Claire, this would be hysterically funny if it wasn't so horrific. Obamacare is guaranteed to create a huge shortages of Docters, for that matter all trained health care professionals. Once given enough authority the Health Care System generates it's own insane rationing system as in your example. Obamacare will give the Health Care Bureacracy plenty of authority to do just that.
We must torpedo Obamacare before it torpedos us.
Dec '10
Re: Would Monsieur Prefer a Lethal Injection or the Slaughterhouse?
Based on my extensive, generally successful, experiences solving complex lambing problems equipped with only a couple of bales of hay, a bottle of Crisco oil and a 5 lb bag of sugar, I'm pretty sure the veterinary solution would bring down the high cost of healthcare right quick. . .
May '10
Re: Would Monsieur Prefer a Lethal Injection or the Slaughterhouse?
Horse appears on many French menu's as a dish (check out the specialist boucheries chevalines). I assume that French Veterinarians acting as doctors; will now see the listing of Long Pig on the menu, as young men/women with a torn achilles/forelock will now have screens placed around them, followed by a gunshot, with a delivery made to the boucheries humaine.
Edited on December 18, 2011 at 2:03pmSep '11
Re: Would Monsieur Prefer a Lethal Injection or the Slaughterhouse?
My first reaction is to take exception to Duane's sarcastic remark (above, in #8) about using horses as a means of primary transportation. Some of us on Richochet, ahem, still do.
My second reaction is that--as a safety official for the U.S. Eventing Association, I probably spend more time with veterinarians than most people on Ricochet. While I won't question the blase dismissal of vets by the two doctors who have commented, let me point out that neither of them has probably ever been kicked by a patient. (And if you ever have had an unruly patient, you wouldn't be able to keep him in line with an ear twitch.)

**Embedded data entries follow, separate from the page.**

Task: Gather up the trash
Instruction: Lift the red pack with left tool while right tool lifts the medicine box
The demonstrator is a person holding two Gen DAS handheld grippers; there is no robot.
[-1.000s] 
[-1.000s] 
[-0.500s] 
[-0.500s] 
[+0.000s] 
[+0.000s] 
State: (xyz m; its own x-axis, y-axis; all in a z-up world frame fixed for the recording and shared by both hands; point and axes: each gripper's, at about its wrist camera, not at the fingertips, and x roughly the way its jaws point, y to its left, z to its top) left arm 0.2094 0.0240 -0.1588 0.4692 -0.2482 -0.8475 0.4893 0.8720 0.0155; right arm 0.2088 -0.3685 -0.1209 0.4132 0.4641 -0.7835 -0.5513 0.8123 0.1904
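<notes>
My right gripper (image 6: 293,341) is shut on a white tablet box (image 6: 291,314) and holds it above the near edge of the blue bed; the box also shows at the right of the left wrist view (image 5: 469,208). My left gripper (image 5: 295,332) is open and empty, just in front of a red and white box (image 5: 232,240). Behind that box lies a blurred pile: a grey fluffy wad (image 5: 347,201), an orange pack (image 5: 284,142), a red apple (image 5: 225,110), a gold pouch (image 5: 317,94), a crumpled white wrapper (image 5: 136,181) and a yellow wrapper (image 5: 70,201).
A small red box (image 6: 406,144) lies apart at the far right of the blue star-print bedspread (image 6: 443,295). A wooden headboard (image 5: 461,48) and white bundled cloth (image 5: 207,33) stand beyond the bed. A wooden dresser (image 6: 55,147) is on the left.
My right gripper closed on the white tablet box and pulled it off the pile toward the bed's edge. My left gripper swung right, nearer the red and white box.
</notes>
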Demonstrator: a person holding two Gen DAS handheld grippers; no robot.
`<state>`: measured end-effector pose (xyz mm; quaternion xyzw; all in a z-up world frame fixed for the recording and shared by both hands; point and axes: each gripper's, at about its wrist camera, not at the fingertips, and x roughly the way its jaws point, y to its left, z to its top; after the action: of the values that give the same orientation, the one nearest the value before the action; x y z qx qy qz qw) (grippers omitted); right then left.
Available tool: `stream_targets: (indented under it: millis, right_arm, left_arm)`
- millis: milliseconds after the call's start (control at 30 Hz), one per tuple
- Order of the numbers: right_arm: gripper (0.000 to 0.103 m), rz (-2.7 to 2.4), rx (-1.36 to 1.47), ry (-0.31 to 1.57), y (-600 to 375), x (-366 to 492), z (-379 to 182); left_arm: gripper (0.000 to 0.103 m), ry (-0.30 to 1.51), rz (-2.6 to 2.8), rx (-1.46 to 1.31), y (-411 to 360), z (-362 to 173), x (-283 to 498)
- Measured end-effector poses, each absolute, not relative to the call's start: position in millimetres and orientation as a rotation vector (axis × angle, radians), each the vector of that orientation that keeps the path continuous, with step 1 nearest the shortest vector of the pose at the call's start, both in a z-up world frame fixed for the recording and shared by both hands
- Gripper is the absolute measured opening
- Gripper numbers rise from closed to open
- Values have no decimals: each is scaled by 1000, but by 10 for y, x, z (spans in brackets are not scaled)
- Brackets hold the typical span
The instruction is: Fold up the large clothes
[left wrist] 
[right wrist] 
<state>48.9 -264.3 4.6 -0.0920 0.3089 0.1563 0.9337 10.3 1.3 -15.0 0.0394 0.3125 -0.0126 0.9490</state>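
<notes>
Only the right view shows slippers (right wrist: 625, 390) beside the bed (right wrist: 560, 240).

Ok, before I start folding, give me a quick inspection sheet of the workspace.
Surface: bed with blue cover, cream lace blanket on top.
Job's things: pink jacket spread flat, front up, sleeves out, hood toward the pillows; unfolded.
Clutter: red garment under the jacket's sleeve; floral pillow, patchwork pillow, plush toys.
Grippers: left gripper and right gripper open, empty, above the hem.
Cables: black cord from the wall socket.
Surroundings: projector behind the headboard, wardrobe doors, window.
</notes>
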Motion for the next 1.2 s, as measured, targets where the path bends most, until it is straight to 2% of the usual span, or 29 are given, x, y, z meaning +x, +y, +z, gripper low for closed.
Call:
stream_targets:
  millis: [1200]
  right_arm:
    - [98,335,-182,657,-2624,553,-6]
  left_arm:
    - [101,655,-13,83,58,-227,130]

In fact, vets have been doing human "physick" in rural areas for a long, long time. Not necessarily surgery--but a lot of what keeps your livestock healthy is sound medicine for you. Balanced nutrition, exercise, proper hydration, paying attention to vital signs--and particularly close attention to digestive processes--is beneficial for humans as well as livestock. A wise vet sends a lot of patients to the doctor--a wise doctor pays attention when he does.
Jul '11
Re: Would Monsieur Prefer a Lethal Injection or the Slaughterhouse?
Point taken John, I was not attempting to dismiss the high level of care and knowledge of that profession at all. Anyone smart enough to be a vet can go to med school but clearly choose their calling. In a fashion I was responding to post 8 and I was still a touch excited. Also I worked in a psych ward in New Orleans and most certainly have been kicked, though not by lethal hooves.